In the last few months, we in the facility management and building construction industry been asked by many of our clients how to safely operate buildings in the age of Covid.  We often point our clients to professional and code developing organizations like ASHRAE (The American Society of Heating, Refrigerating and Air Conditioning Engineers) that have published best practices to safely open up school buildings. See links at the end of this article. The following are suggestions from ASHRAEs literature, along with our thoughts on each topic.

  • Outside air ventilation
    • Outside air is a necessary component to any HVAC system, and code requires a certain amount even pre-COVID. In the early days of the pandemic, some professional organizations recommended full building pre- and post-occupant air purges and 100% outside air when possible.  The challenge with these strategies is that many school HVAC systems are typically not designed to handle 100% outside air.  As a result, bringing in more outside air than systems are designed for could cause other issues, such as equipment failures or comfort and humidity (moisture) issues, which can also lead to other health problems.  So, while this can be a good mitigation effort to fight against Covid transmission, use caution in using excessive outside air in your ventilation strategy.
  • Routine inspection and maintenance on HVAC equipment
    • Always a good idea anyway, this will help ensure equipment is operating properly and providing proper ventilation.
  • Filtration
    • ASHRAE suggests MERV 13 or higher if possible.
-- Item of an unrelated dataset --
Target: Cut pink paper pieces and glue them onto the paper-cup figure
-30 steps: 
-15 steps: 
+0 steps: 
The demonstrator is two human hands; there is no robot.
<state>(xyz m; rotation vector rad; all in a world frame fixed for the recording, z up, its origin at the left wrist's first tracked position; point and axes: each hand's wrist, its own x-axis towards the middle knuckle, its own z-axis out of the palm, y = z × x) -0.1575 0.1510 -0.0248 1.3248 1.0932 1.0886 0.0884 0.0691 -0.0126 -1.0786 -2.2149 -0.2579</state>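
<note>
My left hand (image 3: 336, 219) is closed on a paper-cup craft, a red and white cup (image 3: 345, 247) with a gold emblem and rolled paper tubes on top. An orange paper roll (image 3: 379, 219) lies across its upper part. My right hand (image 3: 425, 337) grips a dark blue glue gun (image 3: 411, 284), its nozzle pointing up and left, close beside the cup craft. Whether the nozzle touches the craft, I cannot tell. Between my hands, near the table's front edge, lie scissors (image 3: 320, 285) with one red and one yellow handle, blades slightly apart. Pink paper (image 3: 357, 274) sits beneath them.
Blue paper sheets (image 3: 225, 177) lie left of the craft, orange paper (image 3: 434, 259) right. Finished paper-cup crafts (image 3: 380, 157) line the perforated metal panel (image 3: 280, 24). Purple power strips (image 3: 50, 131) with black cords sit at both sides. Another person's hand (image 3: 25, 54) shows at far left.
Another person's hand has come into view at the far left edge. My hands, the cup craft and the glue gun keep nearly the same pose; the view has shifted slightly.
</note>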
The higher the MERV rating the more efficient they are at capturing airborne viruses.  Increased filter efficiency generally results in increased pressure drop through the filter. Ensure HVAC systems can handle filter upgrades without negative impacts to pressure differentials and air flow rates.  Consult equipment manufacturers, design engineers, and product literature to know the highest filter rating your equipment can accommodate.  Also note that if increased ventilation rates are used, filters will need to be changed more often. 
  • Air Cleaning
    • ASHRAE states some air cleaning technologies could be considered a supplement to ventilation and filtration strategies in the fight against Covid transmission. Pre-Covid, we used several of these air cleaning strategies to reduce pathogens and contaminants in interior space, which decreased the need for outside air. We have seen success with these strategies and seen reductions in energy consumption as a result. So, when we are finally back to pre-Covid operation these strategies can reduce energy use while making your educational space healthier. 
  • Energy Consumption
    • Energy usage could vary greatly depending on mitigation strategies. Select the ones that meet your operating needs and make sure you consider energy and operating costs. As we move past COVID building operating strategies in the coming months/years, care should be taken to return outside air dampers and strategies back to normal.  HVAC energy use could easily double if bringing in large amounts of outside air, so ensure that normal operating strategies return to normal when appropriate to avoid excessive energy bills.


Improving Buildings:

School administrators are always challenged with balancing building needs and capital project funds.  In the age of COVID this may have created even more challenges for school districts.  One strategy school business officials have at their disposal is the Performance Contracting mechanism. Enabled by RSMO 8.231, this allows school districts to fund building projects out of energy savings, and often provides flexibility to address building needs outside of a bond issue.  Alternatively, we have seen schools combine bond issues with an energy project through a Performance Contract to effectively extend the amount of work that can be accomplished through the bond issue.  Often, Energy Services Companies (ESCOs) will evaluate utility bills and buildings at no cost to help determine if this mechanism could be of value to your district.  NAESCO is the National Association of Energy Services Companies, where you can find active companies that might be able to help you in this effort to improve your buildings.